*Work task*
Give only the number of lines in the listing below where the string "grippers" occurs.

*Dataset excerpt*
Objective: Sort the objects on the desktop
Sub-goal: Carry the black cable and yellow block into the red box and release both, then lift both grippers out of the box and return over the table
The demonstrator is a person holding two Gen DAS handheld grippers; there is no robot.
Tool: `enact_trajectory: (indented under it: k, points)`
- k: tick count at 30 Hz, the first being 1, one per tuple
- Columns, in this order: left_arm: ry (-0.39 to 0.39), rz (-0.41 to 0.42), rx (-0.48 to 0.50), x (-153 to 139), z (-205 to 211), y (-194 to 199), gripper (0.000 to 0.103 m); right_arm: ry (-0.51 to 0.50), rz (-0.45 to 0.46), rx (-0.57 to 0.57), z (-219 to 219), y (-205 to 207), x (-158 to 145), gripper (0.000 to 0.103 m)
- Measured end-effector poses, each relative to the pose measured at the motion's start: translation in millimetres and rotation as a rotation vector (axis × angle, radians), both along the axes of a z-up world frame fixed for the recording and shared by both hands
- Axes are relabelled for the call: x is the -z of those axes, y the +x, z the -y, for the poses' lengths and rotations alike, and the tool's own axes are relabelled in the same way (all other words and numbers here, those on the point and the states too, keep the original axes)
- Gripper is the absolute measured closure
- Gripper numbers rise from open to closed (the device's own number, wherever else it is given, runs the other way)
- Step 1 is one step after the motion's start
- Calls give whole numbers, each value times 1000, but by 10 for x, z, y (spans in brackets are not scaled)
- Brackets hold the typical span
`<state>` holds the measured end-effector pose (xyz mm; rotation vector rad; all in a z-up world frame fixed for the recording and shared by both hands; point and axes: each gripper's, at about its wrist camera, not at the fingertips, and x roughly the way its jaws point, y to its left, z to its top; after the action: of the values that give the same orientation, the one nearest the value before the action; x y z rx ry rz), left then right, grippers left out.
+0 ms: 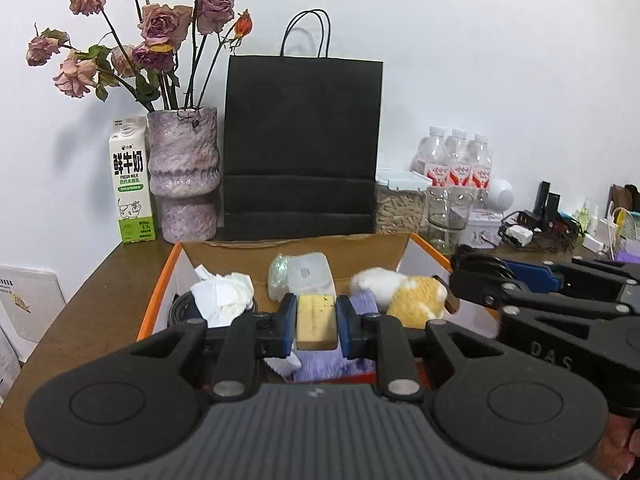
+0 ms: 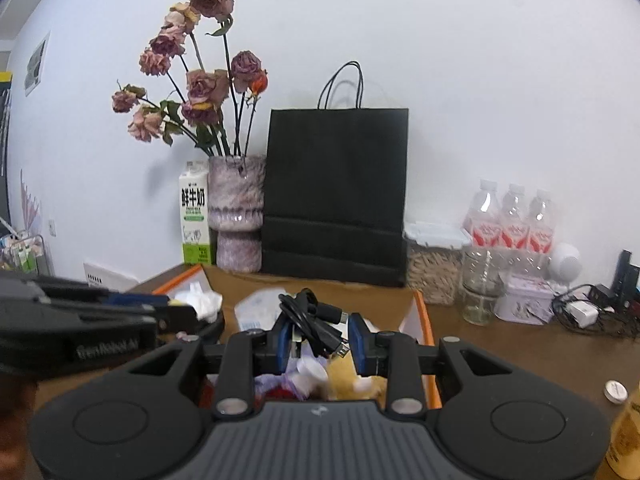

*Response*
3